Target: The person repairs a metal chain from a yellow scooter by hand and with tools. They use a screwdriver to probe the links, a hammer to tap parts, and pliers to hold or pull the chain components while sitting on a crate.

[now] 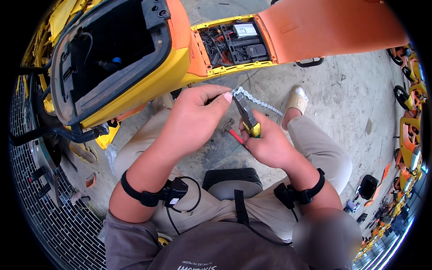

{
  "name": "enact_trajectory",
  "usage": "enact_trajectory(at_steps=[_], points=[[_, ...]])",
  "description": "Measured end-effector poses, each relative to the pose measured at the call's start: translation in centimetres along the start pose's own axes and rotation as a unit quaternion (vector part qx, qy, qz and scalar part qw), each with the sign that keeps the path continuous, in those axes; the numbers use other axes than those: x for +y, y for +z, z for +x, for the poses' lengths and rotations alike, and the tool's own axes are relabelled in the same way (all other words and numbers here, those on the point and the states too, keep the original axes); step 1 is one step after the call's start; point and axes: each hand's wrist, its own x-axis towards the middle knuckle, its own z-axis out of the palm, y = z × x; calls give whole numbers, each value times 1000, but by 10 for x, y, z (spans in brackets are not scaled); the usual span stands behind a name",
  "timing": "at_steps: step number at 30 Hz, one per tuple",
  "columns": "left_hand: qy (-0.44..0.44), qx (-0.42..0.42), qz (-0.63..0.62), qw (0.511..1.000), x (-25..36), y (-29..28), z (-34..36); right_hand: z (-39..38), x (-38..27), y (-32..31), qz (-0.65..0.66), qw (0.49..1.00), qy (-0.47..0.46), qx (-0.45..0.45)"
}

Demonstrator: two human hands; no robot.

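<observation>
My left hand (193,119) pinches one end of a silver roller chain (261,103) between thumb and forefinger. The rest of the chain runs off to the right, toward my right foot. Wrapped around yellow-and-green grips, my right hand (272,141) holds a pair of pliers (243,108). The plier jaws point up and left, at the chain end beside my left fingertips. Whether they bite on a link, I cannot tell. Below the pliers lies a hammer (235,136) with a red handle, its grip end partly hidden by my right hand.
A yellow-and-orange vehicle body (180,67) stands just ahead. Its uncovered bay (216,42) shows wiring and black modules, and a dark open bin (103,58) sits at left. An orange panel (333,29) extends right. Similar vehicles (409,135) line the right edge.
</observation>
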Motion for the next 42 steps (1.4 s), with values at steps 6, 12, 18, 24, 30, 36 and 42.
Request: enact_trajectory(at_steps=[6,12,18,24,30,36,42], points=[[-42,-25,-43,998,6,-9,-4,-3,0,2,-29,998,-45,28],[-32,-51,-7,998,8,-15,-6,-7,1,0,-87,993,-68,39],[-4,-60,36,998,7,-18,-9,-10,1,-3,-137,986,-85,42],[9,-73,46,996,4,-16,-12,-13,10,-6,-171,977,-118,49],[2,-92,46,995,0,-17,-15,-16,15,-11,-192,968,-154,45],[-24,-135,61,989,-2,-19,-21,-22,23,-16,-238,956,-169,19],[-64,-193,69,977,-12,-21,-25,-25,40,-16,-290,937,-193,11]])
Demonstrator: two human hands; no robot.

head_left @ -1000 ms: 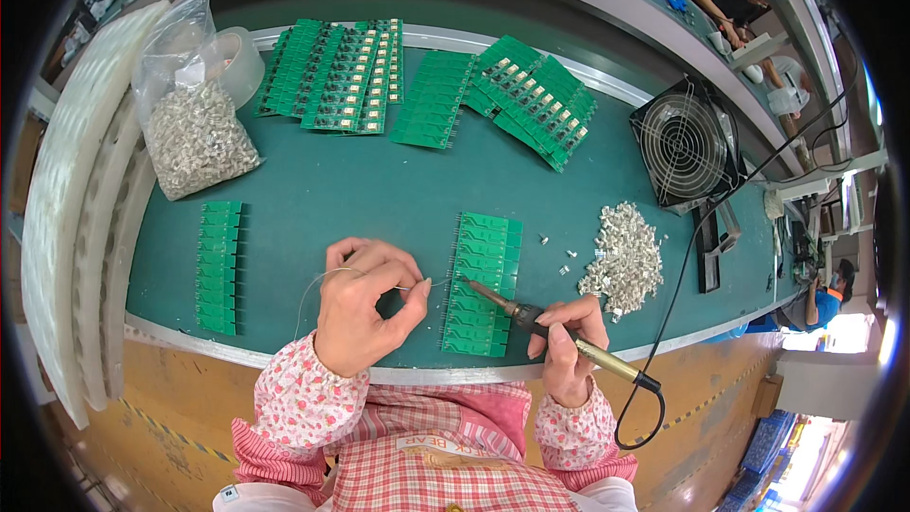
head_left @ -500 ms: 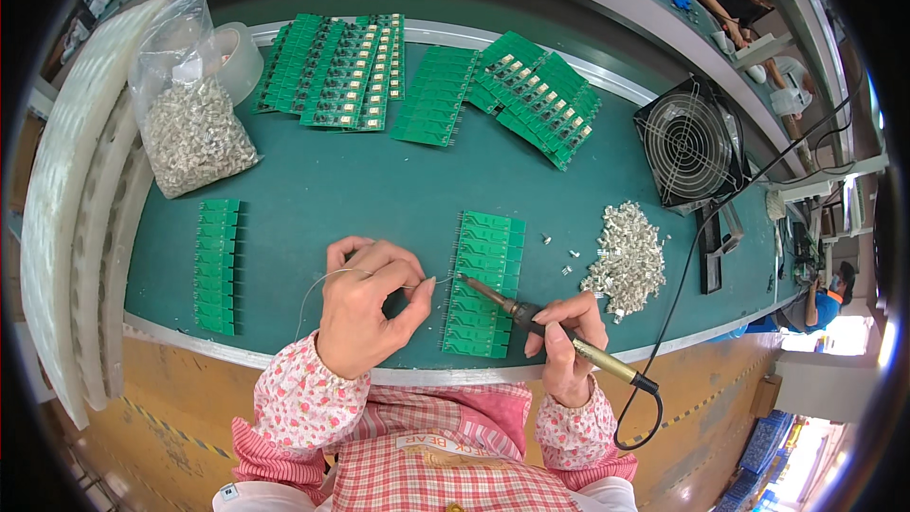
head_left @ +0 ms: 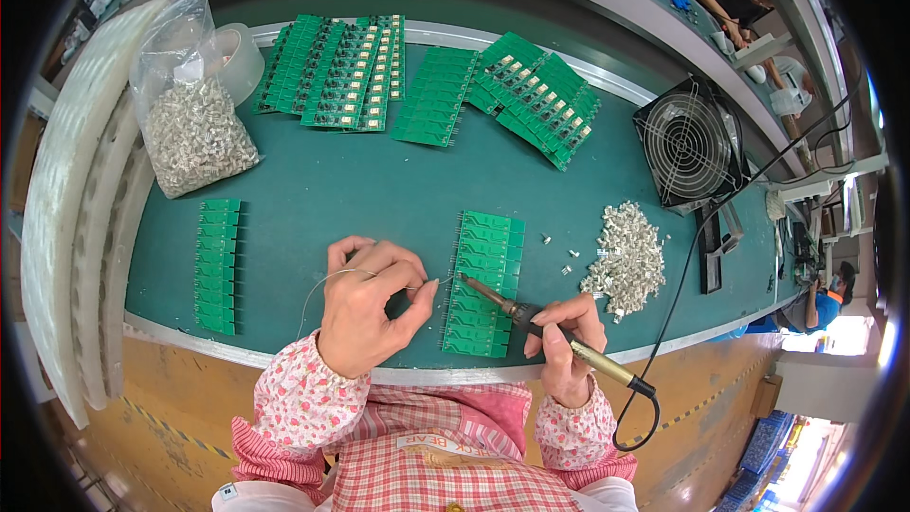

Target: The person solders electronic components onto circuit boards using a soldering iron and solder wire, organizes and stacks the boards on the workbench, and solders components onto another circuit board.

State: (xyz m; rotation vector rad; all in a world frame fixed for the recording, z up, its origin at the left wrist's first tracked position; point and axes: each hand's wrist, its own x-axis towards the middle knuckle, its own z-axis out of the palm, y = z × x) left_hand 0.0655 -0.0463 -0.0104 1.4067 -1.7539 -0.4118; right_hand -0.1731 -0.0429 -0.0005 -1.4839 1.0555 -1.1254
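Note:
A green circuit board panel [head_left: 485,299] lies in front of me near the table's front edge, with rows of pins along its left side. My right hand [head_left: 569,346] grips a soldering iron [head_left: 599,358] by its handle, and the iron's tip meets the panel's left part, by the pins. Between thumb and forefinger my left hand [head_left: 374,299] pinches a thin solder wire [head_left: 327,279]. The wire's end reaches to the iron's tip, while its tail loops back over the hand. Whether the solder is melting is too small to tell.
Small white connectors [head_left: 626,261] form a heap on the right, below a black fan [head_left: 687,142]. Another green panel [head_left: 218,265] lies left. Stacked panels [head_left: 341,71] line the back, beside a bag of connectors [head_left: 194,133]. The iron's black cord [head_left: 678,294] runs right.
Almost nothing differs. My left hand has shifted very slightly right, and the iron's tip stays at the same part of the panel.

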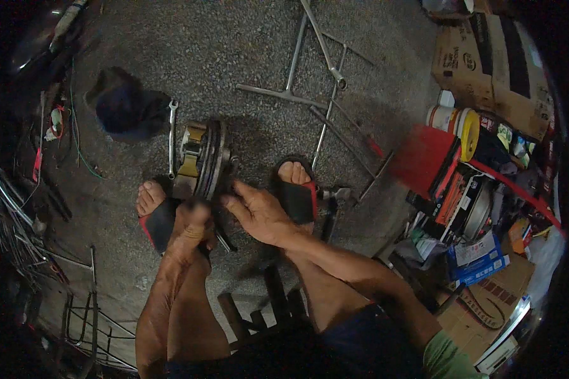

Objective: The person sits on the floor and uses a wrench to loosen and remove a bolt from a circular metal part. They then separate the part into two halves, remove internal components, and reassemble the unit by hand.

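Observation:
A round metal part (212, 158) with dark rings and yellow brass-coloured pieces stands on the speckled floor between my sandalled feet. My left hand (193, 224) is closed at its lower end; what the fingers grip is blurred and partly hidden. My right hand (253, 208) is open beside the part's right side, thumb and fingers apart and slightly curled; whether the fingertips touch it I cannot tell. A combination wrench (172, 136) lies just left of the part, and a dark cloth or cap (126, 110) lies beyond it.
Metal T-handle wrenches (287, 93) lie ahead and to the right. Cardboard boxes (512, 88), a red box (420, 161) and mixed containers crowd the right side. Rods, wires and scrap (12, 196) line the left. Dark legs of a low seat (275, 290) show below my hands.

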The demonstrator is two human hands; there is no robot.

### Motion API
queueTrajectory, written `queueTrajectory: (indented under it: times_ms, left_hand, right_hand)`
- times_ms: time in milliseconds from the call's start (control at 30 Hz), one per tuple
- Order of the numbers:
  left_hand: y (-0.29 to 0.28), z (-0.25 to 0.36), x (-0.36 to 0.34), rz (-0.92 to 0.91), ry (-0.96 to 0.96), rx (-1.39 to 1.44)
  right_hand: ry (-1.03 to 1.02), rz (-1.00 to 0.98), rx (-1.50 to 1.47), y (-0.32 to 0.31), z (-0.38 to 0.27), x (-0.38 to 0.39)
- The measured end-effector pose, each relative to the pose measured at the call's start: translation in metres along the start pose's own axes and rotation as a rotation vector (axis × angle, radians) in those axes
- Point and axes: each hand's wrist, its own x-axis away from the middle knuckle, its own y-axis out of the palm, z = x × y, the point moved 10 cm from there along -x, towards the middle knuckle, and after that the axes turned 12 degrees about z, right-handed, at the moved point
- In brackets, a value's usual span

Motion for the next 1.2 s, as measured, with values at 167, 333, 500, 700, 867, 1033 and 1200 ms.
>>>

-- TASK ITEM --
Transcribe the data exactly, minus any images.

-- ANSWER BOX --
Target: The person repairs a metal chain from a yellow scooter by hand and with tools. They use a screwdriver to probe the links, a hammer to tap parts, and pliers to hold or pull the chain components while sitting on a crate.

[now] 

{
  "name": "enact_trajectory",
  "usage": "enact_trajectory(at_steps=[_], points=[[_, ...]])",
  "description": "Measured end-effector poses, each relative to the pose measured at the call's start: translation in centimetres along the start pose's own axes and rotation as a unit quaternion (vector part qx, qy, qz and scalar part qw), each with the sign that keeps the path continuous, in those axes; the numbers use other axes than those: x for +y, y for +z, z for +x, for the poses' lengths and rotations alike, and the tool's own axes are relabelled in the same way (all other words and numbers here, those on the point and the states too, keep the original axes); step 1 is one step after the call's start; point and axes: each hand's wrist, its own x-axis towards the middle knuckle, its own z-axis out of the palm, y = z × x; calls give whole numbers, each value times 1000, but by 10 for x, y, z (spans in brackets are not scaled); the usual span stands behind a name",
  "timing": "at_steps: step number at 30 Hz, one per tuple",
  "columns": "left_hand: qy (-0.44..0.44), qx (-0.42..0.42), qz (-0.63..0.62), qw (0.511..1.000), x (-25..36), y (-29..28), z (-34..36); right_hand: z (-39..38), x (-38..27), y (-32..31), qz (-0.65..0.66), qw (0.49..1.00), qy (-0.47..0.46), qx (-0.45..0.45)"
}

Demonstrator: two human hands; no robot.

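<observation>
My left hand (193,119) pinches one end of a silver roller chain (261,103) between thumb and forefinger. The rest of the chain runs off to the right, toward my right foot. Wrapped around yellow-and-green grips, my right hand (272,141) holds a pair of pliers (243,108). The plier jaws point up and left, at the chain end beside my left fingertips. Whether they bite on a link, I cannot tell. Below the pliers lies a hammer (235,136) with a red handle, its grip end partly hidden by my right hand.
A yellow-and-orange vehicle body (180,67) stands just ahead. Its uncovered bay (216,42) shows wiring and black modules, and a dark open bin (103,58) sits at left. An orange panel (333,29) extends right. Similar vehicles (409,135) line the right edge.
</observation>
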Motion for the next 42 steps (1.4 s), with values at steps 6, 12, 18, 24, 30, 36 and 42.
Request: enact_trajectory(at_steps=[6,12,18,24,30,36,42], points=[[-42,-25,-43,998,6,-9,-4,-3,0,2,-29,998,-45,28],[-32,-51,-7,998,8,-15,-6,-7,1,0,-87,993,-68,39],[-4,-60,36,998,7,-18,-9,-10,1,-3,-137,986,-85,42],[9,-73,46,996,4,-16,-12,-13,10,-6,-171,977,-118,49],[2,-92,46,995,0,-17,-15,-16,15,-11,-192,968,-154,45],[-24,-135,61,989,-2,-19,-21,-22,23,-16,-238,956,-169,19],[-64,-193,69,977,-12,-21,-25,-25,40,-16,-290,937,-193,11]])
Demonstrator: two human hands; no robot.

head_left @ -1000 ms: 
head_left @ -500 ms: 
head_left @ +0 ms: 

Target: The person solders electronic components onto circuit boards using a soldering iron and solder wire, organizes and stacks the boards on the workbench, and solders components onto another circuit board.

State: (xyz m; rotation vector rad; all in a world frame fixed for the recording, z up, its origin at the left wrist's first tracked position; point and axes: each hand's wrist, its own x-axis towards the middle knuckle, its own z-axis out of the palm, y = z × x) left_hand 0.0655 -0.0463 -0.0104 1.4067 -1.7539 -0.4118; right_hand -0.1731 -0.0429 -0.0005 -1.4839 1.0555 -1.1254
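Note:
A green circuit board panel [head_left: 485,299] lies in front of me near the table's front edge, with rows of pins along its left side. My right hand [head_left: 569,346] grips a soldering iron [head_left: 599,358] by its handle, and the iron's tip meets the panel's left part, by the pins. Between thumb and forefinger my left hand [head_left: 374,299] pinches a thin solder wire [head_left: 327,279]. The wire's end reaches to the iron's tip, while its tail loops back over the hand. Whether the solder is melting is too small to tell.
Small white connectors [head_left: 626,261] form a heap on the right, below a black fan [head_left: 687,142]. Another green panel [head_left: 218,265] lies left. Stacked panels [head_left: 341,71] line the back, beside a bag of connectors [head_left: 194,133]. The iron's black cord [head_left: 678,294] runs right.
Almost nothing differs. My left hand has shifted very slightly right, and the iron's tip stays at the same part of the panel.
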

Objective: The person sits on the floor and uses a wrench to loosen and remove a bolt from a circular metal part. They then separate the part into two halves, remove internal components, and reassemble the unit by hand.

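Observation:
A round metal part (212, 158) with dark rings and yellow brass-coloured pieces stands on the speckled floor between my sandalled feet. My left hand (193, 224) is closed at its lower end; what the fingers grip is blurred and partly hidden. My right hand (253, 208) is open beside the part's right side, thumb and fingers apart and slightly curled; whether the fingertips touch it I cannot tell. A combination wrench (172, 136) lies just left of the part, and a dark cloth or cap (126, 110) lies beyond it.
Metal T-handle wrenches (287, 93) lie ahead and to the right. Cardboard boxes (512, 88), a red box (420, 161) and mixed containers crowd the right side. Rods, wires and scrap (12, 196) line the left. Dark legs of a low seat (275, 290) show below my hands.
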
The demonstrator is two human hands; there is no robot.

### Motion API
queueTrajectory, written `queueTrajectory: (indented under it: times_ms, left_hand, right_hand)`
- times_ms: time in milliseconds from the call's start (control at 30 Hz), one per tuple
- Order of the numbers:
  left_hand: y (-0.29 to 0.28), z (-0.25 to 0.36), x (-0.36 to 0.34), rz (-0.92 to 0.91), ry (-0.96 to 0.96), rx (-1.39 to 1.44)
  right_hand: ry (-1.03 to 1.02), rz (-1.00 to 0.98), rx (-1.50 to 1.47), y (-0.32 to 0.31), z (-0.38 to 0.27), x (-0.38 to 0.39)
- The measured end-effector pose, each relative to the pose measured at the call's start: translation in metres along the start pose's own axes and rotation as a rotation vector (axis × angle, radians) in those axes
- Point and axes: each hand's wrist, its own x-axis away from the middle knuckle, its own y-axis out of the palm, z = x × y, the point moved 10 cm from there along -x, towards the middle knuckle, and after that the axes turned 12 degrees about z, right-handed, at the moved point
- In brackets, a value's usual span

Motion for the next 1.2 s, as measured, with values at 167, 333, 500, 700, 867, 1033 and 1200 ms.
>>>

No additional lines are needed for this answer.